- **Task to carry out**: Quote the whole listing verbatim.

▶

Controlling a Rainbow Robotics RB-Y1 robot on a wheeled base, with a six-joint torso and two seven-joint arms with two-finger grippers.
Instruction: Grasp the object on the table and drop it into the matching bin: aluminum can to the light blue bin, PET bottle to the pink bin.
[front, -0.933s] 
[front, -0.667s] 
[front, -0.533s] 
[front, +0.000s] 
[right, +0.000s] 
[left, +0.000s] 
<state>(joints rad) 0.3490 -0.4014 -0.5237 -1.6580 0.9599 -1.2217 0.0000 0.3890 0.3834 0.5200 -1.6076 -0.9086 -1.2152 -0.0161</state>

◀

- **Problem solution**:
Controlling a Rainbow Robotics RB-Y1 robot on a wheeled base, with a six-joint torso and two seven-joint arms with two-finger grippers.
Instruction: Grasp the object on the table and drop it into the matching bin: aluminum can to the light blue bin, PET bottle to the pink bin.
[front, -0.933s] 
[front, -0.667s] 
[front, -0.533s] 
[front, +0.000s] 
[right, +0.000s] 
[left, +0.000s] 
<state>(joints rad) 0.3490 -0.4014 -0.5237 -1.6580 0.9599 -1.2217 0.0000 0.3890 0.3834 0.5200 -1.6076 -0.9086 -1.2152 -0.0161</state>

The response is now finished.